平成15年に成立した相続時清算課税制度は、相続税と贈与税を一体化し、相続をめぐる税負担を合理化しようとする制度です。
さらに、生前贈与に禁止的な高い税率を強いていた従来の制度を抜本的に改め、生前贈与をしても相続まで待っても、トータルの税負担を基本的に一緒にするのがねらいです。
従来は贈与税の税率が相続税に比べて高いために、非課税枠内(年間110万円まで)での贈与に留まることが多く、大型の生前贈与はあまり活発ではありませんでした。
そこで、この制度によって老人世代から若い世代に多くの資産が移り、社会全体の消費意欲が活発になり起業が増えるなど、日本経済が活性化することが期待されています。
相続時清算課税制度は、65歳以上の親から20歳以上の子供に対する、2500万円までの贈与に対しては、贈与税を払わなくても良い(相続時に清算する)というのが骨子です。
しかも、贈与する人ごとに2,500万円まで非課税なので、一人の子が父と母から2,500万円ずつ5,000万円まで贈与を受けても非課税になります。
この制度は、従来の制度(生前贈与と相続に対しそれぞれ課税する)との選択性で、相続時清算課税制度を選んだ場合は、税務署に届け出る必要があります(従来の制度を選択する場合は、年間110万円以内の贈与なら税務署に申告する必要はありません)。
届出は、最初の贈与を受けた翌年の2月1日〜3月16日の間にします。
この制度では、非課税枠が累計2,500万円までで、その枠内であれば贈与財産の種類、贈与金額、贈与回数に制限はありません。
しかし、2,500万円を超える部分については、一律20%の贈与税がかかります。
なお、贈与の目的が住宅の取得や増改築の場合は特例が設けられていて、親の年齢が65歳未満でもよく、非課税枠も3,500万円と拡がります。
ただし、この特例には期限があり、平成19年12月31日で終了の予定です。
相続時課税制度は、特に将来相続税がかかる見込みの無い親子間での贈与にこそ大きなメリットがありおすすめです。

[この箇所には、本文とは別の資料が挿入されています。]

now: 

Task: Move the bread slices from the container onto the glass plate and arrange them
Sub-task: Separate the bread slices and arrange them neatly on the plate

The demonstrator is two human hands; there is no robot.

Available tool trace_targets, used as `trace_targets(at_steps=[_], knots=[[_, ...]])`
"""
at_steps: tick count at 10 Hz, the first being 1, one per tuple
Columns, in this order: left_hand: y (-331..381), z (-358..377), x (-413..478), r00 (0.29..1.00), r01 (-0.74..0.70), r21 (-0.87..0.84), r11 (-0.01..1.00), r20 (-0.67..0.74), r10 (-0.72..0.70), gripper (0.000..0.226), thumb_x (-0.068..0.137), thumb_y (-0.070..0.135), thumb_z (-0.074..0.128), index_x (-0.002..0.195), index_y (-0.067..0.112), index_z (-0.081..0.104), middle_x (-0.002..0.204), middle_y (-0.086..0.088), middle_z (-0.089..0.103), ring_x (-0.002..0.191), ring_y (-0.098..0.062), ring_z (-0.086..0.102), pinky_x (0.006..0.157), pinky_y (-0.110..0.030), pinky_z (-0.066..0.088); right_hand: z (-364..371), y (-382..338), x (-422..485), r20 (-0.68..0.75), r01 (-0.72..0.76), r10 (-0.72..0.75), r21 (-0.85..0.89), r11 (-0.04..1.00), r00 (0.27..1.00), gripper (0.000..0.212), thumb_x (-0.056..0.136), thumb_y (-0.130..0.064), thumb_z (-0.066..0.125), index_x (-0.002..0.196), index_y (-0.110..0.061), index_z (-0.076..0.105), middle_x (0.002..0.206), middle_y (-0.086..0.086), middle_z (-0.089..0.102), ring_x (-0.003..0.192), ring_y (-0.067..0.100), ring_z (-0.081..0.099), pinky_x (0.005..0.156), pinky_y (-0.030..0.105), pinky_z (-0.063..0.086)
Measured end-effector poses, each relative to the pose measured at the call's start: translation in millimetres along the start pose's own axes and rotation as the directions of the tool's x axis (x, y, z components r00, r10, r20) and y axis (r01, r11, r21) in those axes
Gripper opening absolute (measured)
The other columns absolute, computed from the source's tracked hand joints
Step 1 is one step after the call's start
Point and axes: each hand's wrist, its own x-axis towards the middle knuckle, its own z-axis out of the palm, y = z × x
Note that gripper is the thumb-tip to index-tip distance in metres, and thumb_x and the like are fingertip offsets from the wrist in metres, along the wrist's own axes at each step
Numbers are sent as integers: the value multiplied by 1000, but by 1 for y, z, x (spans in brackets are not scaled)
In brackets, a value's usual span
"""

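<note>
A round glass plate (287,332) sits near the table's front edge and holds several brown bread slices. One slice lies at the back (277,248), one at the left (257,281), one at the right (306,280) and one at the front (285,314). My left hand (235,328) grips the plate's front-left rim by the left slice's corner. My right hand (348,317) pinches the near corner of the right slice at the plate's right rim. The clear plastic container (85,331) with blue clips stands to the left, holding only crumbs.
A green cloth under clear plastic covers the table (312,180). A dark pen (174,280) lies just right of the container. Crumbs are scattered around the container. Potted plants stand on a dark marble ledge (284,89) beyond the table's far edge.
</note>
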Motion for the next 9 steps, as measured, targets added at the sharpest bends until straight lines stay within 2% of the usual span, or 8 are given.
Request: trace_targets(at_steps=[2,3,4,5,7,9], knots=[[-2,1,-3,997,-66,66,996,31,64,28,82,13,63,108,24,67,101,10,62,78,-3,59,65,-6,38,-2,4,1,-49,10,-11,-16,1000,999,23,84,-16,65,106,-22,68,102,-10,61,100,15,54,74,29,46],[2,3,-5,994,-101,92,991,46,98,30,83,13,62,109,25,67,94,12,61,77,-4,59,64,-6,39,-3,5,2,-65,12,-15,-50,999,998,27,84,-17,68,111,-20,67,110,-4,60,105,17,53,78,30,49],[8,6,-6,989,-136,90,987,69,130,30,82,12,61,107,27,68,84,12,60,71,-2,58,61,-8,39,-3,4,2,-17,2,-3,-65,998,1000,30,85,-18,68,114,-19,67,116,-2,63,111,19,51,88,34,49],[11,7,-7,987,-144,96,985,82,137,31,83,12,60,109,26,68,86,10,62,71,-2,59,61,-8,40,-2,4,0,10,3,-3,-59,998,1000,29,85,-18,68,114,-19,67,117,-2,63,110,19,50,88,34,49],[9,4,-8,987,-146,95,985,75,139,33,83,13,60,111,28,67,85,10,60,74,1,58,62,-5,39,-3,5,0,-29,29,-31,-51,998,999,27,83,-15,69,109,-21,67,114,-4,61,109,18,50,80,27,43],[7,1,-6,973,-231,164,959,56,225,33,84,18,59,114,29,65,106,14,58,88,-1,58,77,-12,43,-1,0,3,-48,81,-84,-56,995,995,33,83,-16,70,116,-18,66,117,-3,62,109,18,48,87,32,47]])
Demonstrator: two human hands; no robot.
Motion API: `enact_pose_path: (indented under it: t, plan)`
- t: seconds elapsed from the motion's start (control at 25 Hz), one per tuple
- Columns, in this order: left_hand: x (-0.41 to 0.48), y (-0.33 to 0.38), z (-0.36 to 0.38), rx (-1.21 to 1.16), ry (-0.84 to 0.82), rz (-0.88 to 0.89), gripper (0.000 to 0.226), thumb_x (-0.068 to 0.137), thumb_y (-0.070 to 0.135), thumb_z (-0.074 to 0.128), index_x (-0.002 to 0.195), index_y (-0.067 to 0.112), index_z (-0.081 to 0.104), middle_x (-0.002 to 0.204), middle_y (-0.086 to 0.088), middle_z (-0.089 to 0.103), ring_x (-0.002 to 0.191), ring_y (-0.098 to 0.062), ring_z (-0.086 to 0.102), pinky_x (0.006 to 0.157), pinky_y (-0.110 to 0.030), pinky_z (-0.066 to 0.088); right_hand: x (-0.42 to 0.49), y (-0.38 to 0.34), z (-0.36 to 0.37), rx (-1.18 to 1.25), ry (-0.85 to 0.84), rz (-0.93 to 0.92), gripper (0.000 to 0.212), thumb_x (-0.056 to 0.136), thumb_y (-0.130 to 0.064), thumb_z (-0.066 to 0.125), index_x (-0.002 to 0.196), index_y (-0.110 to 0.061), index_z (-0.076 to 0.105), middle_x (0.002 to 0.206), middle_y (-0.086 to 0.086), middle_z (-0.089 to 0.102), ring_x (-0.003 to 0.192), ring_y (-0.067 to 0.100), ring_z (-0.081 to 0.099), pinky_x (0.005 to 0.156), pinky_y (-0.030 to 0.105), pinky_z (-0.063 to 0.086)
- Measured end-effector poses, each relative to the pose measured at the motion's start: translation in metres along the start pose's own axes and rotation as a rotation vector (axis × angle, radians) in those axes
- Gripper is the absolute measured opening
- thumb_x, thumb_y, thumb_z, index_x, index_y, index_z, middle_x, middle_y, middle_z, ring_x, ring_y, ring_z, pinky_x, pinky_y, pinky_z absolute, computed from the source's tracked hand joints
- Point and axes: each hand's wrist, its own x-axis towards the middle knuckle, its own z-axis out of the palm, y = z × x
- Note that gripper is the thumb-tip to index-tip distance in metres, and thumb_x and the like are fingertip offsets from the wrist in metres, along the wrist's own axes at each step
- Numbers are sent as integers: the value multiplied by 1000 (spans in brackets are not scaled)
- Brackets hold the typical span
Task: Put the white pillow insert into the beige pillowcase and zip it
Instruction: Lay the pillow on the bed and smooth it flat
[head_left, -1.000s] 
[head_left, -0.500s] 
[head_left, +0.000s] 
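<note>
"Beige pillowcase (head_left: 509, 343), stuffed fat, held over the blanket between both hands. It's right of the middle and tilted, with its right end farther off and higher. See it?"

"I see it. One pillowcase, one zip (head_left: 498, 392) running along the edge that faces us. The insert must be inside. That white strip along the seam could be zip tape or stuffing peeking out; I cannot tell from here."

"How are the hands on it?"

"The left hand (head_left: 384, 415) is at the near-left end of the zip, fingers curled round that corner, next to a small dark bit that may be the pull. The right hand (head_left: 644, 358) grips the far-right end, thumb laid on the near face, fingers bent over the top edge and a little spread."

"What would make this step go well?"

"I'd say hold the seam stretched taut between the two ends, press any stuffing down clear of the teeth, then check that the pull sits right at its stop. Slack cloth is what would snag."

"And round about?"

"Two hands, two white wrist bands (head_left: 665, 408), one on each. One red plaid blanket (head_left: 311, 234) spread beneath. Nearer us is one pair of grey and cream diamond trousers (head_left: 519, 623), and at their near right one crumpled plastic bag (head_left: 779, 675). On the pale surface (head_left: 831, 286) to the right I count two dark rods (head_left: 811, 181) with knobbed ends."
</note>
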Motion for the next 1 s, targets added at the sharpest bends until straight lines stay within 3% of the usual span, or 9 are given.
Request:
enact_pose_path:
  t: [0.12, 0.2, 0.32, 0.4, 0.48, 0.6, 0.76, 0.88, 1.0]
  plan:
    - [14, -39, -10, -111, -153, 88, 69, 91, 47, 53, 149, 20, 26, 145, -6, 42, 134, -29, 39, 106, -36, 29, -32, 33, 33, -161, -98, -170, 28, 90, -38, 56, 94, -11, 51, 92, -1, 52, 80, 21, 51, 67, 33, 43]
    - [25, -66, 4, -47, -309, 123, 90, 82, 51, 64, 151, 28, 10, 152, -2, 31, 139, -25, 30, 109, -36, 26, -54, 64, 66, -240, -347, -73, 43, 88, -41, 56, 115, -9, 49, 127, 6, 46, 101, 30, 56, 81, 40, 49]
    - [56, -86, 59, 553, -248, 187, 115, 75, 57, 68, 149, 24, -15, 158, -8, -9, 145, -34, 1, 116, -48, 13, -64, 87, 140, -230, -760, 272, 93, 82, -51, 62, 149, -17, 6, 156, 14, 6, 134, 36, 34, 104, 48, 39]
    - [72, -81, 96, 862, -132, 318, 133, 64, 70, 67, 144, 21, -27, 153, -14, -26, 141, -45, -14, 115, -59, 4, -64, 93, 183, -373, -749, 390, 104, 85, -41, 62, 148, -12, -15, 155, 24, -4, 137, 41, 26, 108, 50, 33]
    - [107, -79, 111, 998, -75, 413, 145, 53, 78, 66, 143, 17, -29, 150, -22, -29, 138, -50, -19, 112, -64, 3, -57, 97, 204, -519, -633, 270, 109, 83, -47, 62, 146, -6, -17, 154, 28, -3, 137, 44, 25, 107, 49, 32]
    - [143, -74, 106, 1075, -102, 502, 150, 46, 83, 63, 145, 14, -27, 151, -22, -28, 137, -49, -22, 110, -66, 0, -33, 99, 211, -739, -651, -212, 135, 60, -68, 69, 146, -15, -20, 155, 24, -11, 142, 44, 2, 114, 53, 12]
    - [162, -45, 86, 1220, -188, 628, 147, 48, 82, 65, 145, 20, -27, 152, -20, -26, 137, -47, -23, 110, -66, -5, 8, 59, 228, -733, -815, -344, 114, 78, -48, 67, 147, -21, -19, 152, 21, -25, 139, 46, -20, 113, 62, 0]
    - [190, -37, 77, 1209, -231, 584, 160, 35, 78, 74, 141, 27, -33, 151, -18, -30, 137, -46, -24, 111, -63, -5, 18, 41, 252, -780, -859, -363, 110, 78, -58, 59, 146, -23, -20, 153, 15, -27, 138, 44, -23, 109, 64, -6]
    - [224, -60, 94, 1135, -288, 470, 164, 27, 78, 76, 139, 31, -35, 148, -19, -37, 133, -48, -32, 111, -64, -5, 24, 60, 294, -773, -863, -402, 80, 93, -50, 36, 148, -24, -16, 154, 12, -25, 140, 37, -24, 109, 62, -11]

従来の制度では、相続まで待たずに生前贈与で大きな資産を移転しようとすると、多額の贈与税負担が生じていました。
しかし、この制度によって、2,500万円までなら全く税金がかからずに生前贈与ができるようになったのです(相続税もかかりません)。
【相続時生産課税制度のポイント】
〔適用対象者〕
・贈与者は、満65歳以上の親。
・受贈者は、満20歳以上の子である推定相続人(代襲相続人を含む。)。人数の制限はない。
〔適用手続〕
・贈与を受けた年の翌年3月15日までに税務署へ本制度を選択する旨を届出。
・本制度の選択を一度届け出れば、以後同じ贈与者からの贈与について相続時まで本制度の適用が継続。

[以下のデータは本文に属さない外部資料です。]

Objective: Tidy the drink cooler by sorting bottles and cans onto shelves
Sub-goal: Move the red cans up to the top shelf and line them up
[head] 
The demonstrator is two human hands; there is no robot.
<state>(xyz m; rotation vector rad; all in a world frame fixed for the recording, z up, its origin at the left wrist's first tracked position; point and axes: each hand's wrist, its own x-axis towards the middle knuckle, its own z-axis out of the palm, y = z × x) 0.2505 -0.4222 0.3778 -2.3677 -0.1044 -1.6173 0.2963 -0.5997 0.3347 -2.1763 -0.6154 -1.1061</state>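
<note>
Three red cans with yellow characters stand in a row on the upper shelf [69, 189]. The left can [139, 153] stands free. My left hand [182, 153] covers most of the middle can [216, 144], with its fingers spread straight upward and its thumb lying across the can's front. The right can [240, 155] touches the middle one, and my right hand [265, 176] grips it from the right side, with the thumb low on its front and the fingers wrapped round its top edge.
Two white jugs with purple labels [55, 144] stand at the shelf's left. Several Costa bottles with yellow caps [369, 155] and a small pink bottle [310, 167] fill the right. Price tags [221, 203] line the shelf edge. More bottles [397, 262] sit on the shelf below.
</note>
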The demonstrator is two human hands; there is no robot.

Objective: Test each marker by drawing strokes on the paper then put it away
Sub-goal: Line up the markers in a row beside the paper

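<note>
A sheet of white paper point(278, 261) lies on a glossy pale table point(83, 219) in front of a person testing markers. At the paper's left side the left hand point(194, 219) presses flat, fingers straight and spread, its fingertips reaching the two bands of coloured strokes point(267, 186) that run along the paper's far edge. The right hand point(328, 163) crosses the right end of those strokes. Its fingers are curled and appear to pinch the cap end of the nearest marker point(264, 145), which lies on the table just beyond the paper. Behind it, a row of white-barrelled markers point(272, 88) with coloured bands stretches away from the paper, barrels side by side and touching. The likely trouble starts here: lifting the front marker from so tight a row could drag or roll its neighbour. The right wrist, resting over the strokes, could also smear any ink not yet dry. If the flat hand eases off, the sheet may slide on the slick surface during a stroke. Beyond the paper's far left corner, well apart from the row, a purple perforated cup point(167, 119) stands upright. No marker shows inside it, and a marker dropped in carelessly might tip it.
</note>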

・@受贈者である兄弟姉妹が別々に、A贈与者である父、母ごとに、選択可能。
〔適用対象となる贈与財産等〕
・与財産の種類、贈与金額、贈与回数に制限はない。
〔税額の計算等〕
●贈与時
・制度の対象となる親からの贈与財産について、他の贈与財産と区別して、贈与時に贈与税(軽減)を納税。
・申告を前提に、2,500万円の非課税枠(限度額まで複数回使用可)、これを超える部分については税率20%で課税。

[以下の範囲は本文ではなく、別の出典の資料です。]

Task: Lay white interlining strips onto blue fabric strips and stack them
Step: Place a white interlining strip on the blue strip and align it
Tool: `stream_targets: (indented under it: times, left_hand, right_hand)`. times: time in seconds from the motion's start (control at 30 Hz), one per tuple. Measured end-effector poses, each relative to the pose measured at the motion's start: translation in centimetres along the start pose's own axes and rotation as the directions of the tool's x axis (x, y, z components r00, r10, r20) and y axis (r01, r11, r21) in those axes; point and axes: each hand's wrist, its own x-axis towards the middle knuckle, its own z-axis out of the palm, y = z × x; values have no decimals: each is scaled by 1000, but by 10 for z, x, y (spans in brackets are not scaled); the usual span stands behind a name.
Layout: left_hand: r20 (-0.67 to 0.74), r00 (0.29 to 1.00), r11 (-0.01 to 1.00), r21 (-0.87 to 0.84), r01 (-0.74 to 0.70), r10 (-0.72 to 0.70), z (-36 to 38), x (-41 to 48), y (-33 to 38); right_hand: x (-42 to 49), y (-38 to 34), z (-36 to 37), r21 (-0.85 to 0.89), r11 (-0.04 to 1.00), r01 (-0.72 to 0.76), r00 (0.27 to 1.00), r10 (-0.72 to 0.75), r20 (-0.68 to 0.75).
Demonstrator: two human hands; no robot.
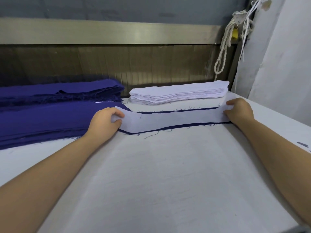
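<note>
Item 1. White interlining strip [171, 119]: one long piece lying flat on a blue fabric strip [185, 126] across the far middle of the tabletop [168, 174]. A narrow blue margin shows along both long edges, and loose blue threads fray out from it.

Item 2. Left hand [104, 121]: at the left end of the white interlining strip. Grip closed on that end, with fingers curled over the top and thumb beneath.

Item 3. Right hand [239, 113]: at the right end of the same strip. Grip likewise clamped on the white end, fingers curled. Both forearms are bare and reach forward over the tabletop.

Item 4. Stack of white interlining [180, 93]: many cut pieces, neatly piled just behind the strip being handled, towards the right.

Item 5. Near stack of blue fabric [42, 121]: a broad, low pile at the left, touching the left hand's side of the work; edges frayed.

Item 6. Far stack of blue fabric [58, 91]: a second pile behind the first, beside the white stack.

Item 7. Surroundings: a metal rail [117, 32] runs along the back, with a knotted rope [223, 47] hanging at the right corner.
</note>
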Motion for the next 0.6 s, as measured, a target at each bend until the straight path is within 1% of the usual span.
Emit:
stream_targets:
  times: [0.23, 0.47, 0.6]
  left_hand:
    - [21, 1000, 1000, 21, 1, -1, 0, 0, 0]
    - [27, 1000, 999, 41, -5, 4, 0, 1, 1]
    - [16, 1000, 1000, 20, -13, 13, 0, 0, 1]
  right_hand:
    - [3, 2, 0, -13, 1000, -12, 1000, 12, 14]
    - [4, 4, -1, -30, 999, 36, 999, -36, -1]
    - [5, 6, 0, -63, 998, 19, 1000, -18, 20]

・住宅取得等資金の贈与の場合については、贈与者年齢要件(65歳以上)を撤廃するとともに、非課税枠を 拡大 (1,000万円の上乗せ)。(適用期間:平成15年〜平成19年)
・特定同族株式等の贈与の場合については、贈与者年齢要件(65歳以上)を60歳に引き下げるとともに、 非課税枠を拡大(500万円の上乗せ)。(適用期間:平成19年〜平成21年)
●相続時
・選択した子は、制度の対象となる親からの相続時に、それまでの贈与財産と相続財産とを合算して計算した相続税額(計算方法は従来と同じ)から、既に支払った贈与税相当額を控除。
・相続税額から控除しきれない贈与税相当額は還付。
・相続財産と合算する贈与財産の価額は、贈与時の時価。